The owners, CAM Construction Co. of Timonium and John S. Pica Sr., had been patching up the project for years, but said they could not afford the major overhaul the city demanded.

"Last year was terrible," said Kathleen Owens, who lives with her four children. "The maintenance people wouldn't do anything."

Help finally arrived in December, when the Bay Ridge Gardens Limited Partnership bought the complex. As a result, an agreement was reached allowing residents to stay in their apartments.

The limited partnership includes the Bay Ridge Gardens Resident Council, an investment group, and the Landex Corp., a Warwick, R.I.-based company that specializes in rehabilitating apartment communities.

The partnership assumed a $2.05 million Housing and Urban Development mortgage and secured a $4.5 million loan from Loyola Federal Savings Bank. The Maryland Housing Fund insured the loan, while the Federal Home Loan Bank of Atlanta's Affordable Housing Program subsidized the interest on the loan.

$12 million cost

The partnership also received a $1 million loan from the Maryland Community Development Administration, $750,000 from the Arundel Community Development Services Inc., $200,000 from the city of Annapolis and up to $130,000 from the Anne Arundel County Economic Opportunity Committee. Private investors put up $4.3 million and receive tax credits on their investment.

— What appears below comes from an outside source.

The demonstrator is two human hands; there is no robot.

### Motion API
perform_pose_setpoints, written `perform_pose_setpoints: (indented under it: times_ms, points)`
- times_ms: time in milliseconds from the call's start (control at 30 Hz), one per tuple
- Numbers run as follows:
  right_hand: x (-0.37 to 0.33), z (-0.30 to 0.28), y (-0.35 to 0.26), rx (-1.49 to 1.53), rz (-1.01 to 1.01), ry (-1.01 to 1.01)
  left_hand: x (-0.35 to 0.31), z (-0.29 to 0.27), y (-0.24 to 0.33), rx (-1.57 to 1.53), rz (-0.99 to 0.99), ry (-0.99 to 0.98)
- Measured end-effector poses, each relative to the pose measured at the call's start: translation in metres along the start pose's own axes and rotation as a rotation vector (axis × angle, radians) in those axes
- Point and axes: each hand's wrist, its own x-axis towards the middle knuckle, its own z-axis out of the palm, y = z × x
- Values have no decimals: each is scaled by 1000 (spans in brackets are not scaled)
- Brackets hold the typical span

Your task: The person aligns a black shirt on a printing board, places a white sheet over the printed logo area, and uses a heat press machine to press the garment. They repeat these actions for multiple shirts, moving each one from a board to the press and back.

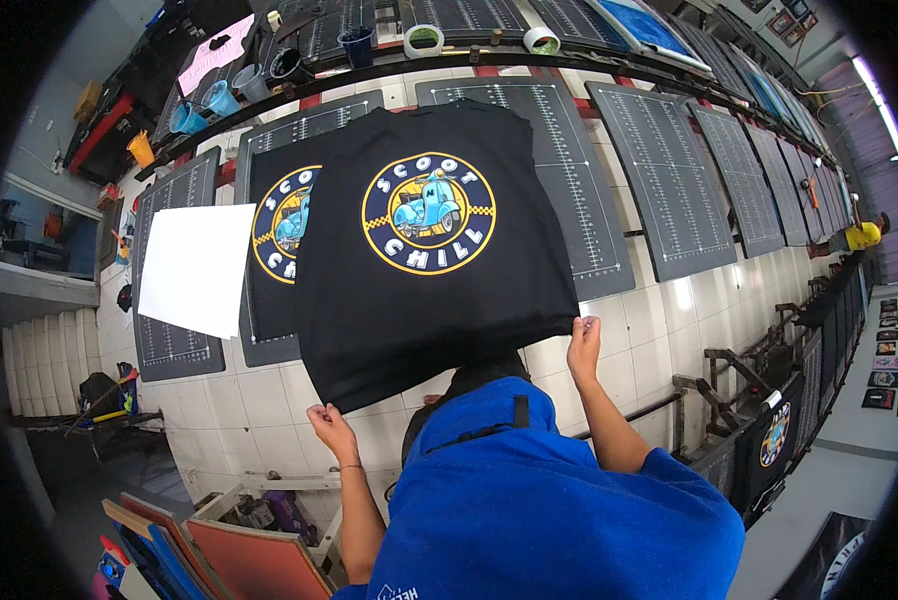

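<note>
A black T-shirt point(419, 320) with a round printed emblem of a blue scooter is spread out before me. My left hand point(333, 432) pinches its near left corner, and my right hand point(584, 345) pinches the near right corner, so the hem stretches between them. The shirt's far part lies over a dark ruled board point(529, 110). Beneath its left side, a second black shirt point(274, 295) with the same emblem is partly covered. White paper sheets point(194, 270) rest left of that, on another ruled board point(184, 355).
A row of ruled boards point(664, 180) continues to the right. Along the far rail stand blue cups point(219, 98), an orange cup point(141, 149) and tape rolls point(424, 40). Framed panels point(259, 560) lean at lower left. Another person in yellow point(864, 235) is far right.
</note>
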Motion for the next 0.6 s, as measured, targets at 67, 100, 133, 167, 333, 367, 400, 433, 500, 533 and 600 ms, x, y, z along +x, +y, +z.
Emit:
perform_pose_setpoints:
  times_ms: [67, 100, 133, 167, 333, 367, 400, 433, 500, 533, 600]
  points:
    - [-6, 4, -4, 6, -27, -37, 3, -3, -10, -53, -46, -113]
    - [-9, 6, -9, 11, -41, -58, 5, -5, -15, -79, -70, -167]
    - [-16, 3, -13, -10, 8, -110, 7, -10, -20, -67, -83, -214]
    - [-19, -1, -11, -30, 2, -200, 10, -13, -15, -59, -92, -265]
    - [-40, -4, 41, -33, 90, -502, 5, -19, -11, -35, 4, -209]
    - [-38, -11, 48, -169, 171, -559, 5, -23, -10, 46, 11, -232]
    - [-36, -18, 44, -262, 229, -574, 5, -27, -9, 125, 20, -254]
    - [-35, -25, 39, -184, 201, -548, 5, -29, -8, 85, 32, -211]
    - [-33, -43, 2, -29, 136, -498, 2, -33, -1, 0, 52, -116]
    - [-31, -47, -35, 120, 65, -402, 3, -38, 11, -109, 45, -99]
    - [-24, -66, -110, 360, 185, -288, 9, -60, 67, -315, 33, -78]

Altogether, the project will cost $12 million, including land acquisition and repairs.

Residents' suggestions

At the end of 15 years, the resident council will have the right to become the sole owners. They already are letting Landex officials and the contractors know how they feel about the renovation.

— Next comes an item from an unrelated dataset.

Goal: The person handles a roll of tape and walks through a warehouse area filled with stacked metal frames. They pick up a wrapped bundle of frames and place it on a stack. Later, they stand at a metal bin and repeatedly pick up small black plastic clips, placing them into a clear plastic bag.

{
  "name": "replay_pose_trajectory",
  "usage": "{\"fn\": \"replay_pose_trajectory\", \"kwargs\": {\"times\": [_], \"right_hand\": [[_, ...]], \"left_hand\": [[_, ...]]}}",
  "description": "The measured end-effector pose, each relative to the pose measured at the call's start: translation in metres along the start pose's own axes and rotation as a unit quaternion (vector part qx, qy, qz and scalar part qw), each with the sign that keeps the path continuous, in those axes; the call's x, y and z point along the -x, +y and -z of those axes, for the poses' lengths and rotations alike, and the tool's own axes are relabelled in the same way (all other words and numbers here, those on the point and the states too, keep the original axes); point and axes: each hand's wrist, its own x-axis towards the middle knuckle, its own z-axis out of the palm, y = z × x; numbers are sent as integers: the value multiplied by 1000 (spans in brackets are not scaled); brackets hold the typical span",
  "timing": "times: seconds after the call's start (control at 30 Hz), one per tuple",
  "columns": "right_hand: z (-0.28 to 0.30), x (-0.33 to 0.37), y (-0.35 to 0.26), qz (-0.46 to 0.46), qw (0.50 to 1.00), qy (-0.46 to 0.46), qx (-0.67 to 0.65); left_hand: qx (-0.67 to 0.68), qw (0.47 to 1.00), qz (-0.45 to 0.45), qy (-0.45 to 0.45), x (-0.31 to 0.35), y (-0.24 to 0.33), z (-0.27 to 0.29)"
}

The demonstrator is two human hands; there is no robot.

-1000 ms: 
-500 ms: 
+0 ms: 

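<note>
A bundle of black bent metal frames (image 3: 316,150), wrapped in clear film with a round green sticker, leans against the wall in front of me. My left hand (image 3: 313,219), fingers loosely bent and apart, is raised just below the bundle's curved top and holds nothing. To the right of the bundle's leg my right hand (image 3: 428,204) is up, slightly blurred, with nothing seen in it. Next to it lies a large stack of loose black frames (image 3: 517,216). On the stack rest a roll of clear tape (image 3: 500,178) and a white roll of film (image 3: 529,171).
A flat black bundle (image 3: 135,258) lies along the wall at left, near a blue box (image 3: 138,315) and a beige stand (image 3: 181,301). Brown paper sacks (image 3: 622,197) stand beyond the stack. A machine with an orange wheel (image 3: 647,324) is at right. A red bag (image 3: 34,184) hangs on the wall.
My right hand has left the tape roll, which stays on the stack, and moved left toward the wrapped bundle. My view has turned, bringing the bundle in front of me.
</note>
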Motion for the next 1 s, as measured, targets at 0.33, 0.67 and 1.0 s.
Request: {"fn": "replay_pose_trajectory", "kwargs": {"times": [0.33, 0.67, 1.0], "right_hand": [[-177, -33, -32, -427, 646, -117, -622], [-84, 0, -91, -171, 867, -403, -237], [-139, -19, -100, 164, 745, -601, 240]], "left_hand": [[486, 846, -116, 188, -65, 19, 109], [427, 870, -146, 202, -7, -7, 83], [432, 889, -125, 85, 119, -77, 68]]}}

At their request, a separate laundry building will be built, fences and gates will be erected to keep criminals out and a picnic area is being planned.

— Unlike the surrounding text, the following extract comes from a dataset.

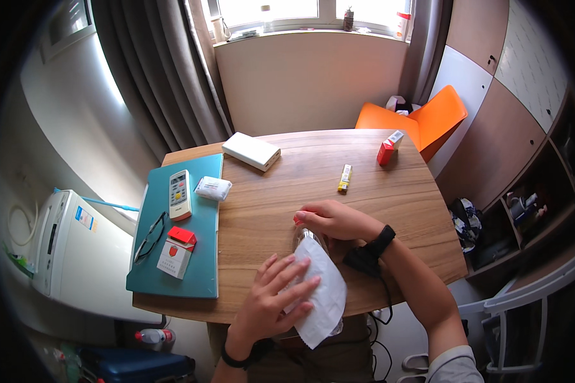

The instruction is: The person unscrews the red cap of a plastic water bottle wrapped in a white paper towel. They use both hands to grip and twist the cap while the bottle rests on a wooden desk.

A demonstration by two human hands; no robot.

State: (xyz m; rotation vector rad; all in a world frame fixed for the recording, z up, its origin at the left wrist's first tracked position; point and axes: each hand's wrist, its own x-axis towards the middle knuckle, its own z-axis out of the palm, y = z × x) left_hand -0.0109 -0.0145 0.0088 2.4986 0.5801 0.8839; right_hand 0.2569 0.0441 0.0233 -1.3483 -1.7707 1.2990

"We've had a lot of input," said Ms. Alderson, a member of the tenant council.

Adrian Harpool, the residents' services coordinator with Landex, said that once residents see the work being done, more will be willing to get involved. "It gives people a sense that they can really accomplish things," she said.

'Better neighborhood'

Zarek Brown, 12, already is willing to do his part. He has been fascinated by the Resident Council and attends every meeting with his grandmother, Shirley M. Brown, a council member.

He also volunteers to distribute fliers and gives the council advice when asked. He said he's excited by the plans to improve the playgrounds and drive out the drug dealers.

"It's going to be a better neighborhood for the children to live in," he said.

Mr. Gross admits he was skeptical about Landex's promises. He had lived in Bay Ridge 13 years and watched its slow decline. It was once an area of decent, affordable housing. It became a run-down complex with a reputation for drug dealing.

"My first thought about Landex was, 'Here's another promise,' " he said.

When Landex told residents they would be part-owners in the project, he remained unconvinced. In fact, he is still awaiting a disagreement that will test the strength of the 8-month-old residents' council. But so far, Landex has given the tenants whatever they've requested and is "doing an excellent job," he said.

Lower rents

Construction work began March 3. About 45 families were moved from two apartment buildings and relocated in vacant apartments in the complex. Landex paid the moving costs and utility transfers.

The families will be displaced about three months while their apartments are renovated. New doors and windows, kitchen cabinets, sprinklers and carpeting will be installed, along with other improvements.